The city of Boston, Massachusetts is considering changing regulations for cannabis business licenses to favor awarding them to local residents, The Boston Globe reports.
The changes were proposed on Monday by City Councilor Kim Janey. Janey is seeking to take control of the permitting process from the Mayor’s office, which currently has full charge of the issue. Janey’s changes would create a two-year ban on participation in the market by out-of-area cannabis companies funded by outside money.
The proposal creates new rules for any company seeking to open a cannabis retail outlet in the Boston area.

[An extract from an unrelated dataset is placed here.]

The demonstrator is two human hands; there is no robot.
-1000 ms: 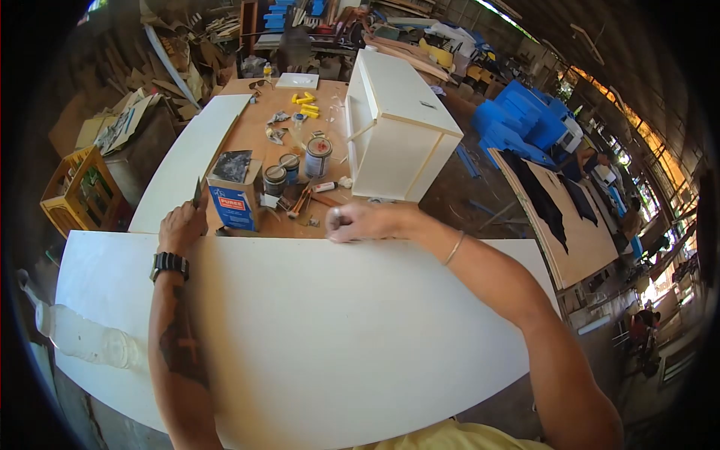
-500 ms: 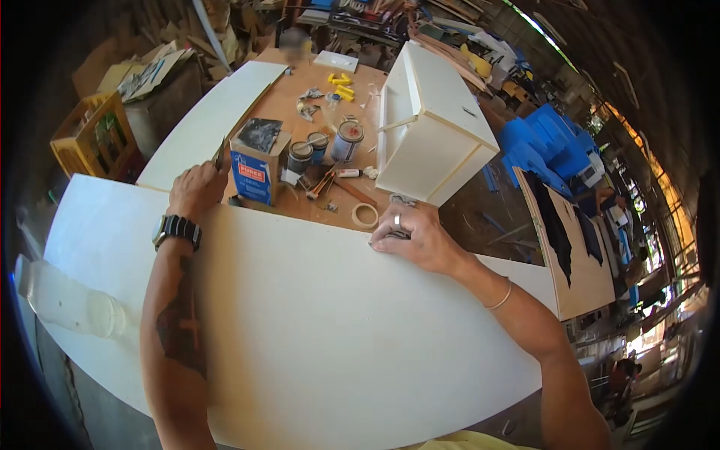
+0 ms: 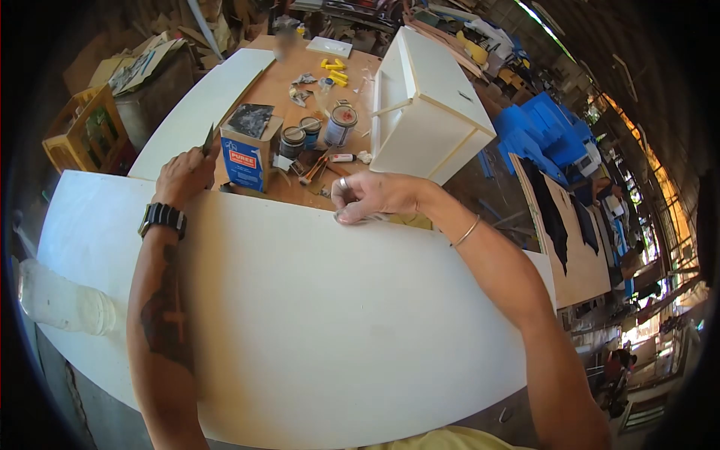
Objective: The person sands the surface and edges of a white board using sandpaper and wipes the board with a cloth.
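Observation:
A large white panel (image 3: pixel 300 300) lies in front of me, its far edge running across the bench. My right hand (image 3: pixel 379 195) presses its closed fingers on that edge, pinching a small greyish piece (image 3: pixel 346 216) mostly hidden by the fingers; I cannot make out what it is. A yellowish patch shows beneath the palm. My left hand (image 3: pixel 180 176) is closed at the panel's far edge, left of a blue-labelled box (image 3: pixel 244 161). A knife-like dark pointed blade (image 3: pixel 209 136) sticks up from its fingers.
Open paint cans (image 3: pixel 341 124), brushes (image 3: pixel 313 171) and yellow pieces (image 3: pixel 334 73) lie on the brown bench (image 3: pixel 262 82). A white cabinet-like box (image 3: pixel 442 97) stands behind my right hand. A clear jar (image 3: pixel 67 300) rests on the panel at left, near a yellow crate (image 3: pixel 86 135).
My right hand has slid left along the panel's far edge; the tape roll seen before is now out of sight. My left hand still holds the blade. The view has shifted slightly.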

Any organization seeking to start a cannabis business would need to check three of six total boxes:
- Have lived for half of the past ten years in an area of Massachusetts with high rates of arrest for drug crimes
- Have lived in Boston for the last five years
- Have been arrested in the past for cannabis-related crimes
- Have spouses or parents arrested in the past for cannabis offenses
- Be a person of African-American, Hispanic or Latino descent
- Be a person whose household income is at 400 percent of the federal poverty level or lower
Janey hopes to be able to re-write the rules for issuing cannabis licenses so that the ills of the last half century of cannabis prohibition against minority communities are repaired and create a local cannabis industry instead of allowing large corporations, such as big tobacco, to come in with money and immediately dominate the space.